*Problem details*. An exact transcription of the entries is required, with no images included.

*Given entries*.
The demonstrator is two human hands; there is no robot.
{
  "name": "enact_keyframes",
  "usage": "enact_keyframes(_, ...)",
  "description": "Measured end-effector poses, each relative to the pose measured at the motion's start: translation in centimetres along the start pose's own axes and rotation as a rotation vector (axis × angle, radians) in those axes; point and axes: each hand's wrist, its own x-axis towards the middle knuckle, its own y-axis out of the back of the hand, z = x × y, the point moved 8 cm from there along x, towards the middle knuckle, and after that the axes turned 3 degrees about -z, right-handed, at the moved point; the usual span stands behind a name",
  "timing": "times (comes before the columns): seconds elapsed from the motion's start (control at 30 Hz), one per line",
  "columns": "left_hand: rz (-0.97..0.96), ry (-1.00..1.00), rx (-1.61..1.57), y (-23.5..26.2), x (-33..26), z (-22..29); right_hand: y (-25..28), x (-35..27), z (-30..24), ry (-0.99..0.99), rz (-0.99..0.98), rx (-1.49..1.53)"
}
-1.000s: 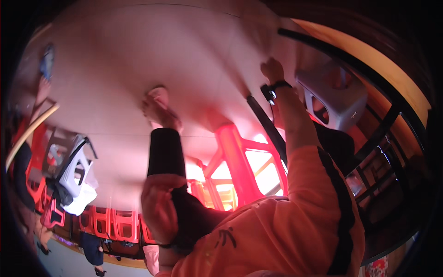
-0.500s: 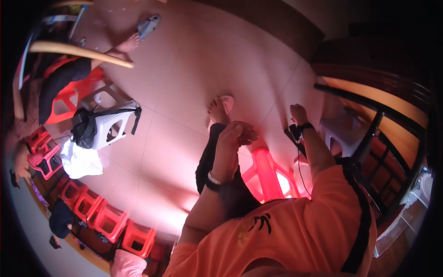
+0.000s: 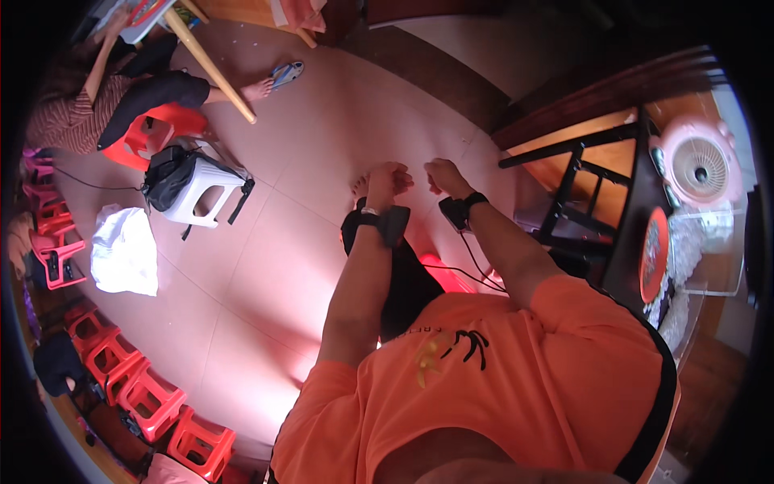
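My left hand (image 3: 392, 179) is raised in front of me over my bare foot, its fingers curled together. Close by on the right, my right hand (image 3: 448, 177) is closed too, with a narrow gap between the two. Whatever they hold, if anything, is hidden or too small to make out. A black box (image 3: 394, 227) is strapped to my left wrist, and another black box (image 3: 455, 212) to my right wrist, with a thin dark cable (image 3: 474, 255) running back toward my body. Below my forearms, part of a red plastic stool (image 3: 445, 277) shows.
Far left, a person (image 3: 85, 113) sits by a table with a wooden leg (image 3: 211, 68). A white stool (image 3: 201, 194) bears a black bag (image 3: 168, 173); a white cloth-like bundle (image 3: 125, 252) lies nearby. Red stools (image 3: 201, 444) line the left. At right are a black frame (image 3: 574, 189), a pink fan (image 3: 700, 168) and a red tray (image 3: 654, 256).
My view has turned to the right, bringing the fan and tray into sight. My hands have come much closer together and reach farther forward; both stay closed.
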Motion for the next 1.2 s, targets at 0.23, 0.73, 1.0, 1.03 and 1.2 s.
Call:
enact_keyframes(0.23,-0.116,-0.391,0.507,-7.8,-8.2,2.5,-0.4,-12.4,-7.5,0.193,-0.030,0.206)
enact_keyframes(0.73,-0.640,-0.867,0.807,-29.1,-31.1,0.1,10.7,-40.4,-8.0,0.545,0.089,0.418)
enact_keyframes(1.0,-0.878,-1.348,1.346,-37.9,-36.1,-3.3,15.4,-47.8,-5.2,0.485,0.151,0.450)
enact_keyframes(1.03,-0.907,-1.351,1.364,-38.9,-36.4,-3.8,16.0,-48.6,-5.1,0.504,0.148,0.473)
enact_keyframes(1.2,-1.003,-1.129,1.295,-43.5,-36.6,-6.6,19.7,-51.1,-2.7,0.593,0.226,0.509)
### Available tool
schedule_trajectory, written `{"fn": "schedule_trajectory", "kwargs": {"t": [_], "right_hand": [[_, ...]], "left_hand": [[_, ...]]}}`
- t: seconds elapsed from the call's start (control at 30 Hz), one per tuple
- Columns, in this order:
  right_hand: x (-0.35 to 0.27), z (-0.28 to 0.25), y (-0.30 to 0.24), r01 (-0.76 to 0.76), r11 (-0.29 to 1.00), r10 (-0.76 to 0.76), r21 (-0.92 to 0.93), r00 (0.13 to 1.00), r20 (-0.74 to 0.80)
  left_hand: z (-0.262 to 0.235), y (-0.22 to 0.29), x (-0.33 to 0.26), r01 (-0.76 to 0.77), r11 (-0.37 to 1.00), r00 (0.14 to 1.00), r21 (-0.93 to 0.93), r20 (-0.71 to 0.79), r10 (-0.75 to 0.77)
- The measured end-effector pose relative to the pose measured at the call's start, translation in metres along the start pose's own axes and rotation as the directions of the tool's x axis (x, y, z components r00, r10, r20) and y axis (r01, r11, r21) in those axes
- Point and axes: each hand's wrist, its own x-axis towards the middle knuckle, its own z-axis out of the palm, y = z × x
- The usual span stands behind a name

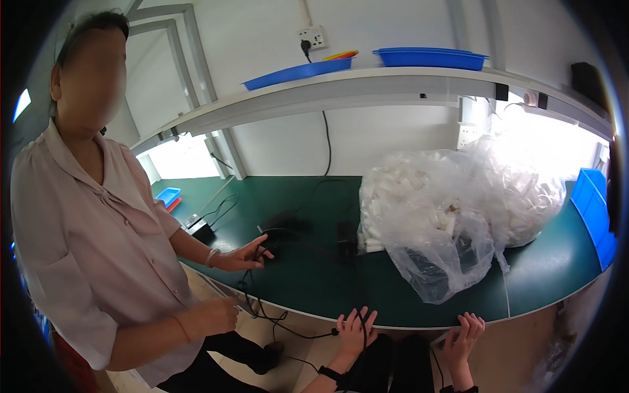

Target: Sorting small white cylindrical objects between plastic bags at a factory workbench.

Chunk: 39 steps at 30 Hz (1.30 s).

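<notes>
My left hand [357, 333] rests at the front edge of the green worktable [314, 288], fingers apart. A black cable [362, 308] runs down across it; no grip on the cable shows. To the right, my right hand [462, 335] lies with its fingertips on the same edge, slightly curled and apart, holding nothing visible. Beyond both hands sits a large clear plastic bag [426, 196] full of small white pieces, its loose mouth drooping toward me. A co-worker's hand [244, 255] reaches over the table at the left, by thin dark cords.
The co-worker [98, 229] stands close on the left, their other hand [213, 318] low by tangled black cords [278, 319]. A blue bin [593, 209] stands at the far right. Blue trays [429, 59] sit on the overhead shelf [314, 88]. A small black box [200, 230] lies at the left.
</notes>
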Motion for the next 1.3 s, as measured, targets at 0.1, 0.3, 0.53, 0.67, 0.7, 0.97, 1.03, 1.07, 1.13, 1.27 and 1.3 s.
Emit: {"fn": "schedule_trajectory", "kwargs": {"t": [0.1, 0.3, 0.53, 0.67, 0.7, 0.97, 1.03, 1.07, 1.13, 1.27, 1.3], "right_hand": [[0.001, 0.004, -0.01, -0.049, 0.999, 0.05, 0.017, 0.998, -0.026], [0.013, 0.005, -0.031, -0.298, 0.939, 0.312, 0.17, 0.948, -0.065], [0.126, -0.061, -0.123, -0.574, -0.104, -0.209, 0.812, 0.811, 0.547], [0.179, -0.092, -0.131, -0.512, -0.084, -0.365, 0.855, 0.814, 0.452], [0.184, -0.093, -0.132, -0.496, -0.085, -0.384, 0.864, 0.817, 0.431], [0.175, -0.095, -0.142, -0.525, -0.091, -0.413, 0.846, 0.793, 0.448], [0.171, -0.099, -0.141, -0.515, -0.026, -0.346, 0.857, 0.808, 0.476], [0.169, -0.098, -0.141, -0.51, -0.023, -0.325, 0.86, 0.817, 0.476], [0.167, -0.097, -0.141, -0.522, -0.025, -0.309, 0.852, 0.815, 0.49], [0.166, -0.094, -0.147, -0.525, -0.048, -0.303, 0.85, 0.818, 0.489], [0.165, -0.095, -0.144, -0.517, -0.033, -0.281, 0.855, 0.826, 0.489]], "left_hand": [[-0.003, -0.002, -0.002, 0.004, 1.0, 1.0, -0.01, -0.005, -0.004], [0.006, 0.0, -0.002, -0.021, 0.998, 1.0, -0.051, 0.004, 0.021], [0.005, -0.012, -0.001, -0.05, 0.997, 0.993, 0.056, -0.1, 0.056], [0.003, 0.002, 0.009, -0.055, 0.998, 0.998, 0.04, -0.023, 0.056], [0.003, 0.002, 0.009, -0.051, 0.998, 0.998, 0.03, -0.037, 0.052], [-0.007, -0.006, 0.005, -0.045, 0.999, 0.998, -0.005, -0.053, 0.045], [-0.008, 0.002, 0.006, -0.03, 0.999, 0.999, -0.031, -0.031, 0.029], [-0.007, 0.003, 0.005, -0.01, 1.0, 0.999, 0.01, -0.034, 0.011], [-0.006, 0.005, 0.005, -0.009, 0.999, 0.999, -0.033, -0.041, 0.008], [-0.008, -0.002, 0.002, -0.011, 1.0, 1.0, 0.025, 0.0, 0.011], [-0.005, 0.0, 0.003, -0.012, 1.0, 1.0, 0.019, -0.008, 0.013]]}}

*Task response*.
The demonstrator is two human hands; there is no robot.
{
  "name": "enact_keyframes",
  "usage": "enact_keyframes(_, ...)",
  "description": "Measured end-effector poses, each relative to the pose measured at the motion's start: translation in centimetres along the start pose's own axes and rotation as a rotation vector (axis × angle, radians) in those axes; point and axes: each hand's wrist, its own x-axis towards the middle knuckle, its own y-axis out of the back of the hand, z = x × y, the point moved 8 cm from there along x, towards the middle knuckle, and after that the axes turned 3 degrees about -z, right-handed, at the moved point; the usual span stands behind a name",
  "timing": "times (comes before the columns): seconds elapsed from the motion's start (control at 30 Hz), one per line",
  "columns": "left_hand: rz (-0.97..0.96), ry (-1.00..1.00), rx (-1.61..1.57), y (-23.5..26.2), x (-33..26), z (-22..29); right_hand: y (-25..28), x (-35..27), z (-30..24), ry (-0.99..0.99), rz (-0.99..0.98), rx (-1.49..1.53)"
}
-1.000s: 
-0.500s: 
+0.000s: 
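My left hand (image 3: 392, 179) is raised in front of me over my bare foot, its fingers curled together. Close by on the right, my right hand (image 3: 448, 177) is closed too, with a narrow gap between the two. Whatever they hold, if anything, is hidden or too small to make out. A black box (image 3: 394, 227) is strapped to my left wrist, and another black box (image 3: 455, 212) to my right wrist, with a thin dark cable (image 3: 474, 255) running back toward my body. Below my forearms, part of a red plastic stool (image 3: 445, 277) shows.
Far left, a person (image 3: 85, 113) sits by a table with a wooden leg (image 3: 211, 68). A white stool (image 3: 201, 194) bears a black bag (image 3: 168, 173); a white cloth-like bundle (image 3: 125, 252) lies nearby. Red stools (image 3: 201, 444) line the left. At right are a black frame (image 3: 574, 189), a pink fan (image 3: 700, 168) and a red tray (image 3: 654, 256).
My view has turned to the right, bringing the fan and tray into sight. My hands have come much closer together and reach farther forward; both stay closed.
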Motion for the next 1.2 s, targets at 0.23, 0.73, 1.0, 1.03 and 1.2 s.
Call:
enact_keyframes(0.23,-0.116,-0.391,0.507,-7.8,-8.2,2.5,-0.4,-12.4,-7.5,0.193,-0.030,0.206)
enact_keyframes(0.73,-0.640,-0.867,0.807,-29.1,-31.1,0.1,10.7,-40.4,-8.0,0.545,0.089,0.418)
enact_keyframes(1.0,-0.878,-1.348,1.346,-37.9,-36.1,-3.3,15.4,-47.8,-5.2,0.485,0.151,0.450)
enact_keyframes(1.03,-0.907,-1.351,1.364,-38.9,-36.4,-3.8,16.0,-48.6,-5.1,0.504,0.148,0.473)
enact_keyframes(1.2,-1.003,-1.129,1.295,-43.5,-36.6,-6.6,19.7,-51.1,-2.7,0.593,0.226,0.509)
### Available tool
schedule_trajectory, written `{"fn": "schedule_trajectory", "kwargs": {"t": [_], "right_hand": [[_, ...]], "left_hand": [[_, ...]]}}`
- t: seconds elapsed from the call's start (control at 30 Hz), one per tuple
- Columns, in this order:
  right_hand: x (-0.35 to 0.27), z (-0.28 to 0.25), y (-0.30 to 0.24), r01 (-0.76 to 0.76), r11 (-0.29 to 1.00), r10 (-0.76 to 0.76), r21 (-0.92 to 0.93), r00 (0.13 to 1.00), r20 (-0.74 to 0.80)
  left_hand: z (-0.262 to 0.235), y (-0.22 to 0.29), x (-0.33 to 0.26), r01 (-0.76 to 0.77), r11 (-0.37 to 1.00), r00 (0.14 to 1.00), r21 (-0.93 to 0.93), r20 (-0.71 to 0.79), r10 (-0.75 to 0.77)
- The measured end-effector pose relative to the pose measured at the call's start, translation in metres along the start pose's own axes and rotation as the directions of the tool's x axis (x, y, z components r00, r10, r20) and y axis (r01, r11, r21) in those axes
- Point and axes: each hand's wrist, its own x-axis towards the middle knuckle, its own z-axis out of the palm, y = z × x
- The usual span stands behind a name


Target: Sorting small white cylindrical objects between plastic bags at a factory workbench.

Chunk: 39 steps at 30 Hz (1.30 s).

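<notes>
My left hand [357, 333] rests at the front edge of the green worktable [314, 288], fingers apart. A black cable [362, 308] runs down across it; no grip on the cable shows. To the right, my right hand [462, 335] lies with its fingertips on the same edge, slightly curled and apart, holding nothing visible. Beyond both hands sits a large clear plastic bag [426, 196] full of small white pieces, its loose mouth drooping toward me. A co-worker's hand [244, 255] reaches over the table at the left, by thin dark cords.
The co-worker [98, 229] stands close on the left, their other hand [213, 318] low by tangled black cords [278, 319]. A blue bin [593, 209] stands at the far right. Blue trays [429, 59] sit on the overhead shelf [314, 88]. A small black box [200, 230] lies at the left.
</notes>
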Motion for the next 1.3 s, as measured, targets at 0.1, 0.3, 0.53, 0.67, 0.7, 0.97, 1.03, 1.07, 1.13, 1.27 and 1.3 s.
Emit: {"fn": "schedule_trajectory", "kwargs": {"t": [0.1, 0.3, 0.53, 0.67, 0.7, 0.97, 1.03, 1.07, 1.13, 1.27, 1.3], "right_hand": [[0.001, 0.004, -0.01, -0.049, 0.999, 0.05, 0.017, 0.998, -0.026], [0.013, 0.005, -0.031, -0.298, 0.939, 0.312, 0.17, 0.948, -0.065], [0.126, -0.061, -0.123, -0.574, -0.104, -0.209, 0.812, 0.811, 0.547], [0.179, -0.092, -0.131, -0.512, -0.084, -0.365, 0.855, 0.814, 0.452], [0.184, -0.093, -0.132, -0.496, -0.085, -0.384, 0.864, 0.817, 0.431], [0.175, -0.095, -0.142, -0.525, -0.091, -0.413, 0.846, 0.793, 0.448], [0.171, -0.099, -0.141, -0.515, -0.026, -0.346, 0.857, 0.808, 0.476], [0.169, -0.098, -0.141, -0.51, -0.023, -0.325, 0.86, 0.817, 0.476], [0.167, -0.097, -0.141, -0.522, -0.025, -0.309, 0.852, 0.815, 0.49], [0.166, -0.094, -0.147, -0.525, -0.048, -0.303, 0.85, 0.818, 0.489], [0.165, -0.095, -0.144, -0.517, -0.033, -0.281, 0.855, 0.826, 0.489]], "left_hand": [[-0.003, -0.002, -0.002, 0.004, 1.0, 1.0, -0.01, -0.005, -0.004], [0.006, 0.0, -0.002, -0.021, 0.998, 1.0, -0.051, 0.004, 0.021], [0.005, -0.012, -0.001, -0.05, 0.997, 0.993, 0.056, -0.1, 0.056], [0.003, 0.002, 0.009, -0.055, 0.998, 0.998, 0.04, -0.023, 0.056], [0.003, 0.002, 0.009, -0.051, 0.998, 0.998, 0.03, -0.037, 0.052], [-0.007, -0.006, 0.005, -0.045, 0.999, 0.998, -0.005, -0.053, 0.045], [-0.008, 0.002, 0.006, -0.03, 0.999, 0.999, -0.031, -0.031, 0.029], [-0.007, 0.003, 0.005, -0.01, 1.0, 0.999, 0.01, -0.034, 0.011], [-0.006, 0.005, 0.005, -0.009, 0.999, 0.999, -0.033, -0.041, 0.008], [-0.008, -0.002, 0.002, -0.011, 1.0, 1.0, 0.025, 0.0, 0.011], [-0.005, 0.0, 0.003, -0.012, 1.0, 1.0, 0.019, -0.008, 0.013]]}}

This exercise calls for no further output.